In response to the ‘noise’ in the United Nations bid, Jewish settlers are mobilizing too. By day they march about, brandishing large Israeli flags. By night, activists exact what they call “price-tags”, for instance by defiling mosques, in the hope of provoking a conflict which the well-armed settlers feel sure they could win. They have also used their formidable presence in Israel’s combat units and supporters in Mr. Netanyahu’s ruling coalition to press home their advantage. To ward off anticipated Palestinian demonstrations in the wake of the UN vote in New York, Israeli soldiers armed with stun-grenades, tear-gas and a foul-smelling liquid known as ‘skunk’ have moved into settlements near Palestinian towns. If Palestinian hordes try to enter, says an Israeli settler security officer, the settlers are licensed to shoot”… Bizarrely, each side, in some respects, feeds the other’s appetite. Settlers pay Palestinian laborers to build their homes; Palestinians use the proceeds to expand their own villages. Zealots on both sides see land as sacred. Kfar Qusra’s villagers celebrated their success in chasing settlers away by staging their Friday prayers in the fields, prostrating themselves on the ploughed earth.

Meanwhile Saudi Arabian Foreign Minister, Prince Saud al-Faisal, threw his public support for the Palestinian state by urging the United Nations on Monday to accept the Palestinians’ ( request for full membership in the world body and to recognize it as an independent state. His statement said that, “As a result of the continued Israeli intransigence and disruption of the peace process, the Kingdom of Saudi Arabia calls upon all member states of the United Nations to recognize the state of Palestine (with the border as it was on June 4, 1967) with East Jerusalem as its capital, and to grant it full membership of the United Nations”. The comments of Prince Faisal’s will add to the pressure on Washington, which has vowed to veto the Palestinian U.N. membership application that Palestinian President Mahmoud Abbas delivered to U.N. Secretary-General Ban Ki-moon on Friday. The U.N. Security Council will meet today, on Wednesday, to hand the issue to a committee that will review and assess the Palestinian application. Abbas has said he wants the council to make a decision within weeks, but Western diplomats say that the process could take much longer.
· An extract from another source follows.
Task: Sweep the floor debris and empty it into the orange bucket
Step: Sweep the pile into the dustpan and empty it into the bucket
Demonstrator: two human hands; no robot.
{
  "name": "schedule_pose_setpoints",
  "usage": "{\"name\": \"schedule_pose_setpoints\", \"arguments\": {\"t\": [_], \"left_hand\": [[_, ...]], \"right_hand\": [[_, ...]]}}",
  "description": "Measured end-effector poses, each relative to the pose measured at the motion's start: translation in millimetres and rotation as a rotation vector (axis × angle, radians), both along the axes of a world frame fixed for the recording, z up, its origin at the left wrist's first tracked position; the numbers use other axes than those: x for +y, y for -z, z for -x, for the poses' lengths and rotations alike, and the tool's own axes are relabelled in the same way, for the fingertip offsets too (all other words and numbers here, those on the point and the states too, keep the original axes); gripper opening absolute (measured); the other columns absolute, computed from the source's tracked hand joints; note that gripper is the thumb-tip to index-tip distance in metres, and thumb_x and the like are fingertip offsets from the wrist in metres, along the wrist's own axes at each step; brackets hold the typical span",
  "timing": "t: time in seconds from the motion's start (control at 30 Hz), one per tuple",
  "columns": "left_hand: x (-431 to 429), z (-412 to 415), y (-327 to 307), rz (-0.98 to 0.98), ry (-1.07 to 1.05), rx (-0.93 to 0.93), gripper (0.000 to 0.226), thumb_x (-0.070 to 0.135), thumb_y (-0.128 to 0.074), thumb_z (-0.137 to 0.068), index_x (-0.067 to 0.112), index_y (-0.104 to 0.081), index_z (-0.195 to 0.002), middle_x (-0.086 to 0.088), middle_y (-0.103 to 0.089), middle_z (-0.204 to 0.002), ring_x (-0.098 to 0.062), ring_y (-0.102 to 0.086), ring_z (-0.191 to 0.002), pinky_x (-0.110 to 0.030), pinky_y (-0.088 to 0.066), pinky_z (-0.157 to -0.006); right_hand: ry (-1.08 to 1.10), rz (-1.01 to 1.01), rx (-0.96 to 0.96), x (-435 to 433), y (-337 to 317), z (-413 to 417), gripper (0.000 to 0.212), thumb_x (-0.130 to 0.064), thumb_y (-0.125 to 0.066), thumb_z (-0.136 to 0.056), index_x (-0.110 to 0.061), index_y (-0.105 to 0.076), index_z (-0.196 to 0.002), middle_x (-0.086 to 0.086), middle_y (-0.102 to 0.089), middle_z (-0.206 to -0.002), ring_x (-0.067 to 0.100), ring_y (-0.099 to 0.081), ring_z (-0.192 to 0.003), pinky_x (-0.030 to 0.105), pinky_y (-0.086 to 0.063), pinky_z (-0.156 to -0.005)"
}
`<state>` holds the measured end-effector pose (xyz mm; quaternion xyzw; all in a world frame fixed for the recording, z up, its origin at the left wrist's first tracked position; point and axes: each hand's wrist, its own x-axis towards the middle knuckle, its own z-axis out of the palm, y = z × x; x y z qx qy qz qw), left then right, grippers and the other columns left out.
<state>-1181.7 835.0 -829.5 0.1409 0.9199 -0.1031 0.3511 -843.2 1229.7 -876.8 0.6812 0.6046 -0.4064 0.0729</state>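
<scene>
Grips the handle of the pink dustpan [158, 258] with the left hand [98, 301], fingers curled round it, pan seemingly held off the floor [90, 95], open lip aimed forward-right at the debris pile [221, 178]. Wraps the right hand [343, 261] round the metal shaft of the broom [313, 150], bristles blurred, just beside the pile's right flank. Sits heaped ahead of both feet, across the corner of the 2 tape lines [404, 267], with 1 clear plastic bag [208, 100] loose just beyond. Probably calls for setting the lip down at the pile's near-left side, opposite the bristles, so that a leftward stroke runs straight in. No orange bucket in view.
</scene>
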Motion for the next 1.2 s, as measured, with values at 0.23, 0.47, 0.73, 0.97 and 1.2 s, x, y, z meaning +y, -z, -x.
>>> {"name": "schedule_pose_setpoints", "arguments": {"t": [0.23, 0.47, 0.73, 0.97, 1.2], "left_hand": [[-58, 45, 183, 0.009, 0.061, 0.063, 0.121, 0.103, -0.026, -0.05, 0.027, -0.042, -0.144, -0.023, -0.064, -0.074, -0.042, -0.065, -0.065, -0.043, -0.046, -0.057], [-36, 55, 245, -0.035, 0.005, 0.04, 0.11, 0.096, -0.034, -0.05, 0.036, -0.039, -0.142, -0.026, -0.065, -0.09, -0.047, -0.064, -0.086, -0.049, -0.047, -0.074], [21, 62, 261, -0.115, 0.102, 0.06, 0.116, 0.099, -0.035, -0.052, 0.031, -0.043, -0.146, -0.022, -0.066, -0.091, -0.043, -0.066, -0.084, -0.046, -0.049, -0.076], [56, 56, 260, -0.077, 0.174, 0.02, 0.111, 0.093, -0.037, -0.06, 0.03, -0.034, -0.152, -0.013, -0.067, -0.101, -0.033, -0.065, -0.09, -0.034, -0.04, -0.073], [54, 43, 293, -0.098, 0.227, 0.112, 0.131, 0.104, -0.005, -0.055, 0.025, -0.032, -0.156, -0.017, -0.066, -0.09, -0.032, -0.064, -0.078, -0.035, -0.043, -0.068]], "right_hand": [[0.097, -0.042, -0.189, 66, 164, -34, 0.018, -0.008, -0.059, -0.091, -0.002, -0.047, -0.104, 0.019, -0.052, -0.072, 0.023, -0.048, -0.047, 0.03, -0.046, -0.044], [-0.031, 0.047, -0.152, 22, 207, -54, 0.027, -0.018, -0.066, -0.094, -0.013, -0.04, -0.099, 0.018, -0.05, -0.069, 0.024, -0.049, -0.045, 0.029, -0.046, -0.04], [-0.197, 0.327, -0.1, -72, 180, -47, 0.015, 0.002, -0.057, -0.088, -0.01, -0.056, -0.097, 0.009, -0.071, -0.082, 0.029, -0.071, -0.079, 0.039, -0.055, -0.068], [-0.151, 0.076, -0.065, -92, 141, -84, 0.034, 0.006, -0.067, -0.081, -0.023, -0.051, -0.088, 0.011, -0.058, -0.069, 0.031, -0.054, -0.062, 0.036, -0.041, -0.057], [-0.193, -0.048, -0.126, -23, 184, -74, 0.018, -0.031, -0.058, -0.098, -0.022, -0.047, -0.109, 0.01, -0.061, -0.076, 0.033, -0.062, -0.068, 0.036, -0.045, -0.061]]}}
As was mentioned in paragraph three above, that during the Friday speech in the UN assembly, the Palestinian Authority President, Mahmoud Abbas said ‘Enough, enough, enough,’ and stated, that, “63 years of ongoing tragedy must end.” Abbas also called the UN vote on the Palestinian Authority request for statehood a ‘moment of truth,’ during which the world must decide if it will continue to allow “the last military occupation in the world to continue.” PALESTINE. THE LAST MILITARY OCCUPATION IN THE WORLD??? Surely Palestinian Authority President, Mahmoud Abbas got carried away at the United Nations and forgot the sixty four years of the ongoing tragedy in India where the Sikh, Kashmiri and Naga nations have seen thousands murdered faced intimidations, prejudice, pogroms and state sponsored terrorism for over sixty four years ever since the British Colonials quit the South Asian subcontinent, in August 1947, after handing over instruments of state power to an evil nexus of the Brahmin and the Bania personified by India’s founding fathers like Pundit Jawahar Lal Nehru, Mohandas Karamchand Gandhi and Vallabhbhai Jhaverbhai Patel.